Another interesting thing here is the time interval of 60 days mentioned in the original bug report above: "clients loose their trust to the domain every 60 days." According to https://blogs.technet.microsoft.com/askds/2009/02/15/machine-account-password-process-2/ MS-Clients change their password every 30 days. So the issue could be triggered by the *second* password change. Incidentally Samba/AD stores the current and also the previous Kerberos hashes. After two rotations the original set of Kerberos hashes, as obtained during initial domain join would be dropped.

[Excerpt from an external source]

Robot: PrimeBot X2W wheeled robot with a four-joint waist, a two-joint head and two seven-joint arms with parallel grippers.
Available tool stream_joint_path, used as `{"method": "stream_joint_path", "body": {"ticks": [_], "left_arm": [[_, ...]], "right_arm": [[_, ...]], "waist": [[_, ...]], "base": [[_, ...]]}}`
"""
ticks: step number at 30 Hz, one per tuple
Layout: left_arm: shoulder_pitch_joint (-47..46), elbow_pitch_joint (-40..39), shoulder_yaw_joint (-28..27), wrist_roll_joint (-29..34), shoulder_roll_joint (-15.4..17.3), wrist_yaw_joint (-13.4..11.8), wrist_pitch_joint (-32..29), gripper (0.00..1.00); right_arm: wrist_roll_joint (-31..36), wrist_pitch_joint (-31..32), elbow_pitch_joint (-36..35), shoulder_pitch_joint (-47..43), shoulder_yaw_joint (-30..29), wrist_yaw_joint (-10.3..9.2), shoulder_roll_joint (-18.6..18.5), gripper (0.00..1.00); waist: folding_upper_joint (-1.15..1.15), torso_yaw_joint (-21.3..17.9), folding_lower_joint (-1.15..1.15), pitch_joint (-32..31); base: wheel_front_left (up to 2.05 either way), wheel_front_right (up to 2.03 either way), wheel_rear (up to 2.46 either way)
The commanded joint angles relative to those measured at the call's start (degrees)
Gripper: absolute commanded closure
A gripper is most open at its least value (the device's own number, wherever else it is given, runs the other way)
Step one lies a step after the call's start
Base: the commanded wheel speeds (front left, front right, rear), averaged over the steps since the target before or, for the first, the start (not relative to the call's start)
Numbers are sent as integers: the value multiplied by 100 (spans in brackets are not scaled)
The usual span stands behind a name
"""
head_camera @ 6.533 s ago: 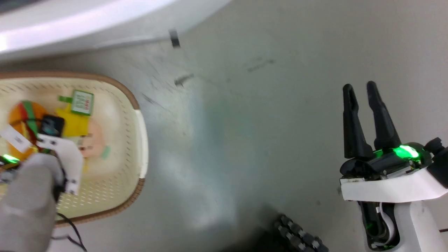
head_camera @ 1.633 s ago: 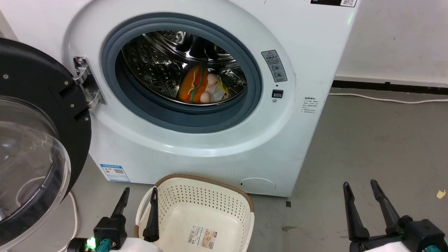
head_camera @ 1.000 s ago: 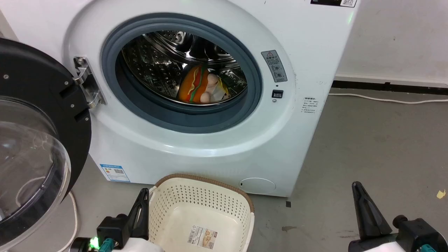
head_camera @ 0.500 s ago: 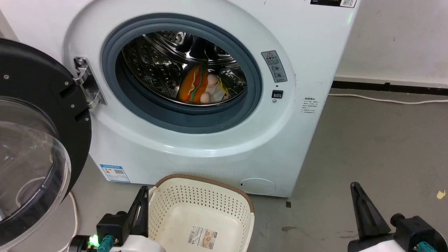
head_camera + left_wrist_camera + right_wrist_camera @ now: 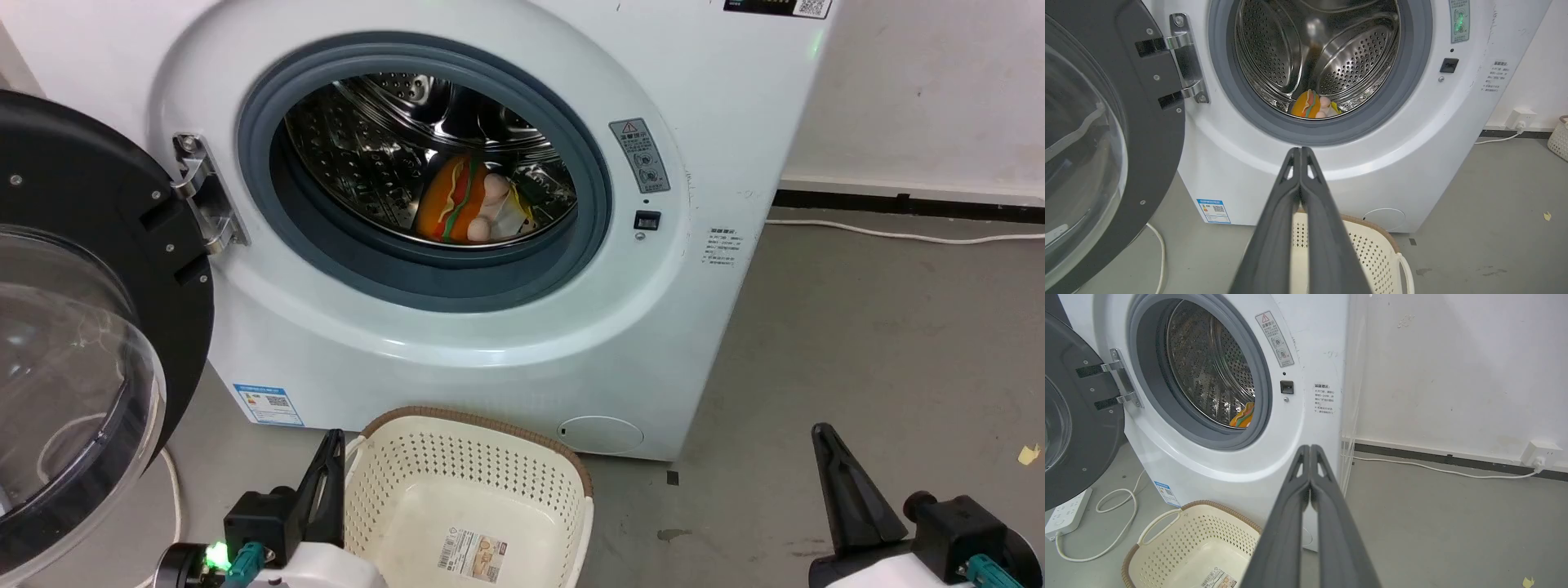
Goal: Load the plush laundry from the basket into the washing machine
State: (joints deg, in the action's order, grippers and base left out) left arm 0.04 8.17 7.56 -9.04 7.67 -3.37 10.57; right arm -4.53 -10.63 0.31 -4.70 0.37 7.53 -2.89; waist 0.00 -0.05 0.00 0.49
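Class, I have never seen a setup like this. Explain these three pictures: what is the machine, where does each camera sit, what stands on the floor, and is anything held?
It is a wheeled robot with two arms. One picture comes from a camera on its head; the other two come from its wrists, looking along each arm's dark fingers. On the grey floor stand a white washing machine, door open, and a cream basket. The plush toy lies in the steel drum. The left end effector and right end effector are both shut, holding nothing.
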Motion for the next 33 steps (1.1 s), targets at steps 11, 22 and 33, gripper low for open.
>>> {"method": "stream_joint_path", "body": {"ticks": [11, 22, 33], "left_arm": [[-1, -132, -117, 161, -86, 52, -134, 100], [-2, -245, -223, 283, -151, 99, -286, 100], [-2, -341, -312, 387, -206, 138, -415, 100]], "right_arm": [[74, 134, -10, 126, -10, -2, 1, 100], [136, 287, -14, 183, -15, -2, 1, 100], [189, 417, -17, 231, -18, -2, 1, 100]], "waist": [[0, 1, 0, -6], [0, 1, 0, -13], [0, 2, 0, -19]], "base": [[0, 0, 0], [0, 0, 0], [0, 0, 0]]}}
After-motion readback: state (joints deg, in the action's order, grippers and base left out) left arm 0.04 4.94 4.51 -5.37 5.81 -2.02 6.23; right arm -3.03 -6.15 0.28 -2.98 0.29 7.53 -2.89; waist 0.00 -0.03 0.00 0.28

This seems to be the authoritative MS advice about this topic: https://social.technet.microsoft.com/wiki/contents/articles/9157.troubleshooting-ad-trust-relationship-between-workstation-and-primary-domain-failed.aspx It names three common causes: 1. SID has been assigned to multiple computers. 2. "If there are problems with system time, DNS configuration or other settings, secure channel’s password between Workstation and DCs may not [work]." 3. No SPN or DNSHost Name mentioned in the computer account attributes. I'll go again through the tickets to check if I can find any of the error messages documented as symptomatic for case 2 here: https://blogs.technet.microsoft.com/asiasupp/2007/01/17/typical-symptoms-when-secure-channel-is-broken/
Created attachment 8900 [details] collect_windowsclient_info.sh Since the issue is not reproducible until now (Last attempt: Windows 7 Clients rolled out with OPSI as in Ticket 2017030121000332, joined to UCS@school Slave), we'll have to collect more information if this happens again. The attached script should help collect server side information about the affected windows client: ./collect_windowsclient_info.sh In the end it encrypts the collected log file with the GPG support key.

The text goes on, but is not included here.